Suassuna conhece tanto Brennand quanto Samico ainda na juventude, nos finais dos anos 40. Ariano e Brennand assumirão nos anos 50 e início dos 60 posturas e atitudes semelhantes no que concerne a questões artísticas em geral e à concepção da obra, em particular. Os três desenvolveram trabalhos em conjunto na Sociedade Moderna de Recife (SAMR) criada por Abelardo da Hora que iniciou Brennand na cerâmica. Com a criação do Atelier Colectivo Samico uniu-se ao grupo, entretanto ele e Brennand têm caminhos bem distintos. Brennand é um artista erudito que desde a infância teve contacto com as artes, seu pai, Ricardo Brennand, era dono da Fábrica de Cerâmica São João da Várzea e foi lá que começou a desenvolver seus dotes artísticos, que foram aprofundados em anos de estudo pela Europa. A sua volta para o Brasil foi literalmente uma volta às origens e isso marca também a sua obra. A crítica nunca chegou a um consenso sobre seu trabalho, para alguns é considerado primitivo, naif, tropicalista, pop, neobarroco, para outros Brennand é simplesmente Brennand, sem rótulos, que desenvolveu uma obra singular que se expressa na pintura, cerâmica e

escultura. Sua pintura, após uma primeira fase marcada pela influência francesa, é nacionalista, com um período floral, representando a zona da mata e a Amazónia, após a qual resolve dedicar-se a uma série de nus.
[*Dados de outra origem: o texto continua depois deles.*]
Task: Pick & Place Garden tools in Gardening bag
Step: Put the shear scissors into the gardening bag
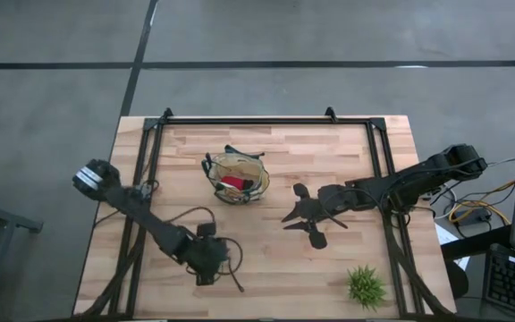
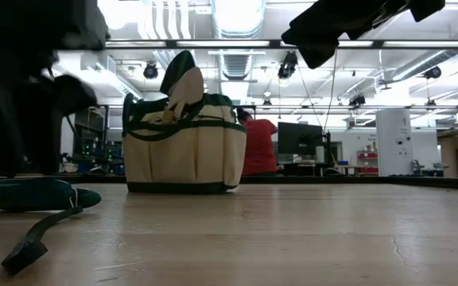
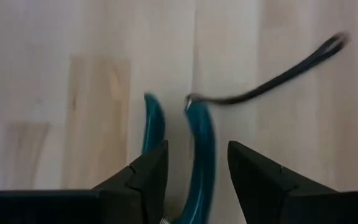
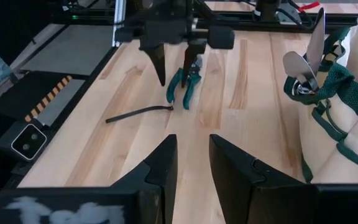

Brennand nunca se proclamou armorial, recusou-se sempre a encaixar-se a uma corrente por acreditar que qualquer adesão a uma escola ou movimento limitaria a sua obra, e a sua posição singular e vanguardista impede mesmo a sua integração ao Movimento, contudo Suassuna identifica em sua obra pontos fundamentais da arte armorial como a confluência da raiz barroca com a popular a fauna e a flora por ele pintados de forma tosca com cores primárias, o traço grosseiro popular e brasileiro de seus murais onde destaca-se a cerâmica mural A

Batalha de Guararapes, de 1961, com seus cajus e flores emblemáticas, por esses

motivos as obras de Brennand figuraram as duas primeiras exposições de arte armorial. Mesmo sem ‘ser’ armorial, Suassuna viu em Brennand uma concepção única de arte que apontava novos caminhos de modo emblemático e multiforme dentro de uma obra complexa, popular, erudita e moderna.

No contraponto está Gilvan Samico, um artista popular, gravador por excelência. Samico teve sua formação no Atelier Colectivo de Abelardo da Hora e foi aluno de Goeldi, desenhista, gravador e professor que participou da Semana de Arte Moderna de 1922 com desenhos e que a partir de 1924 dedicou-se à gravura em madeira. Alguns anos mais tarde, o escritor Raul Bopp pediu-lhe que ilustrasse seu poema Cobra Norato que falava do mundo amazónico. Aí a necessidade de cor tornou-se imperativa, Goeldi então resolve introduzir cor em suas gravuras o que, até então não era feito. Samico não esqueceu as lições do mestre e também particularizou as suas gravuras com um toque colorido sobre bichos, plantas, signos e símbolos. Para Samico a inspiração encontrada na gravura popular é tão importante quanto o carácter artesanal da sua técnica. O seu trabalho mantém sempre um diálogo íntimo e estreito com o folheto de onde suga os temas para as suas obras. As características formais do trabalho de Samico – o achatamento dos traços, a figuração estática, a utilização de cores puras, a temática do romanceiro, a xilogravura, serigrafia e pintura - tiveram uma influência fundamental para a definição da posição teórica da pintura armorial. Suassuna chega mesmo a considerar que a concepção artística de Gilvan Samico faz dele o artista armorial mais completo.